Context: Understanding the role of fibroblast growth factor receptor (FGFR) in the regulation of bone development and disease will ultimately lead to better prevention and treatment of related bone deformities and disorders. Aims: To evaluate the role of gene FGFR3 in individuals with retrognathic maxilla by polymerase chain reaction (PCR) technique at molecular level and evaluate the significance of the same. Settings and Design: Hospital based fundamental research involving individuals having maxillary retrognathism.
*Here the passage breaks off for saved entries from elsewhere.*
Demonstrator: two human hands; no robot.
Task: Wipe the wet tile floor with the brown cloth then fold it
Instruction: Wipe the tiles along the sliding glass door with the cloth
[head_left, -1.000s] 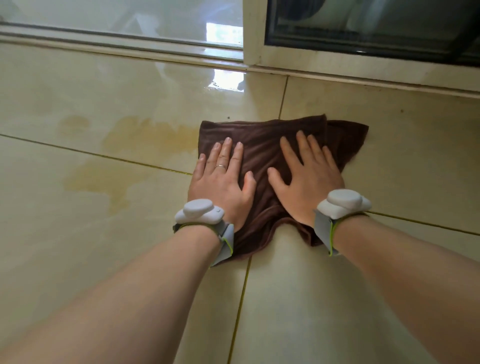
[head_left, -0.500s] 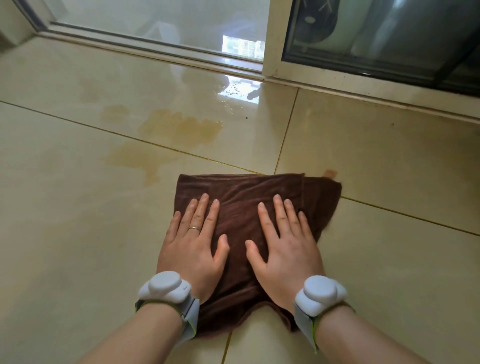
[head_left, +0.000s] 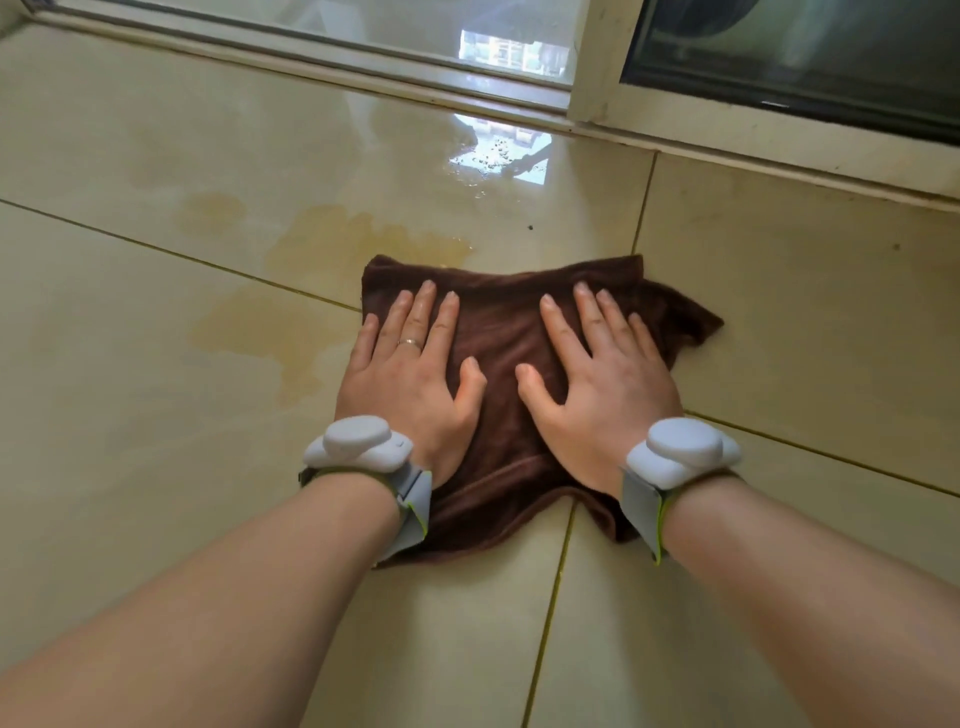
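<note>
On one brown cloth (head_left: 511, 332), two flat hands: left hand (head_left: 413, 382), right hand (head_left: 602, 387).

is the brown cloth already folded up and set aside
No, the brown cloth lies spread on the tile floor with the left hand and right hand pressing flat on it.

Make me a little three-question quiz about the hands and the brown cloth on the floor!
1. True or false: both hands lie flat on the brown cloth.
2. Which hand wears a ring? A) left hand B) right hand
3. Fill in: the yellowish wet patch lies to the ____ of the cloth on the tile floor.

Key: 1 true; 2 A; 3 left.
</note>
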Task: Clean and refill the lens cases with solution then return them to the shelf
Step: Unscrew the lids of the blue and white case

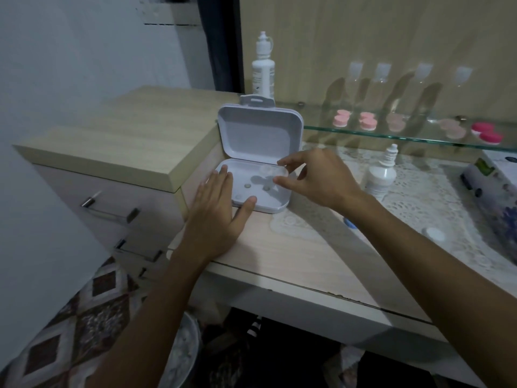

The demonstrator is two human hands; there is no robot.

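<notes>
An open box (260,175) stands on the worktop (293,247), its lid upright at the far side. A tall bottle (263,71) stands behind it. A small bottle (382,172) stands right of the box. Lens cases (366,120) line the shelf (405,137) at far right. A drawer cabinet (112,152) stands left.

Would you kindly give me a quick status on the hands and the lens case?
Left hand flat, steadying white hinged box. Right hand pinching clear lens case over open box. Nothing in the way.
</notes>
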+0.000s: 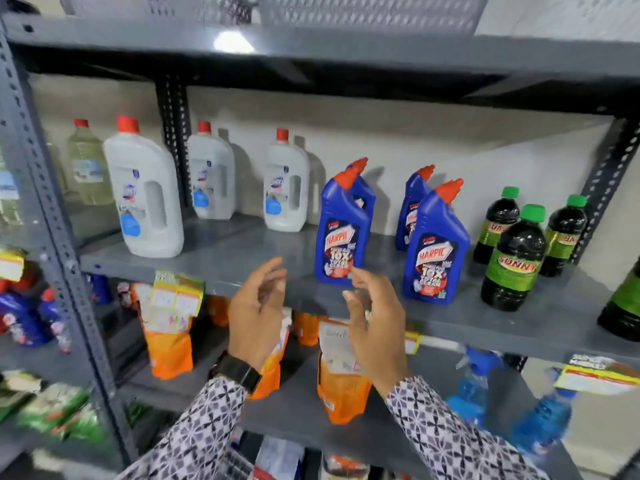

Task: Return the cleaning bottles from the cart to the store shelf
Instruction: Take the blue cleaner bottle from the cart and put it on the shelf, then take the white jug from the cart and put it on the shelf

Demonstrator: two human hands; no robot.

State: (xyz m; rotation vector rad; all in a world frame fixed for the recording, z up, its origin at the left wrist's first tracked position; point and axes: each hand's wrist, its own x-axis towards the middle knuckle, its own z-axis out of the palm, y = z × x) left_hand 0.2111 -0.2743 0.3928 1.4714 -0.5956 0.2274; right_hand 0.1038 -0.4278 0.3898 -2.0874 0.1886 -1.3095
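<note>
You are facing a grey slotted-steel shelving rack [52, 216] set against a pale wall [346, 133], and its middle shelf [249, 261] is stretching across your view from left to right. Another grey board is running overhead, with perforated metal trays sitting above it. On the middle shelf the large white jugs with red caps are standing upright, the biggest one [145, 192] nearest the front edge at the left and two more [211, 174] further back near the wall. Right of them the blue Harpic bottles with red angled caps are standing in two pairs; the front bottle of the left pair [341, 233] is sitting just behind the shelf's front edge, and the front bottle of the right pair [434, 247] is standing well apart from it. Further right the dark bottles with green caps and green labels [512, 258] are grouped near the rack's right post. On the shelf below, orange refill pouches [169, 341] are standing in a row, and blue spray bottles [474, 386] are blurring at the right.

Your left hand [258, 313], with a dark watch at the wrist, is hanging in front of the shelf edge, fingers loosely spread and grasping nothing. Your right hand [374, 323] is also released, its curled fingertips hovering just beside the base of the left front Harpic bottle; whether they are touching it is unclear.
</note>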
Methodology: A total of 62 individuals (30M and32F) who were willing to take part in the study were selected from cephalometric measurements of N I A and the length PNS to ANS. The institution based basic genetic research study involved collection of fresh blood samples, DNA extraction, PCR analysis, and amplification using the specifically designed forward and reverse primers for targeting the commonly occurring mutations in FGFR3 gene. Further the products were sequenced to evaluate the presence of any novel mutations. Results: The targeted single-nucleotide polymorphisms, at position 1138 in exon 10 of the FGFR3 gene were not identified in the analyzed blood samples. The detailed sequencing of full gene revealed the presence of 2 novel mutations, Exon 3: A213G and Exon 3: A223A/G in one individual. Conclusions: The present study indicated 2 novel mutations in gene FGFR3 in individual with maxillary retrognathism. The genetic-environmental interactions might have played a significant role in the expression of retrognathic maxilla.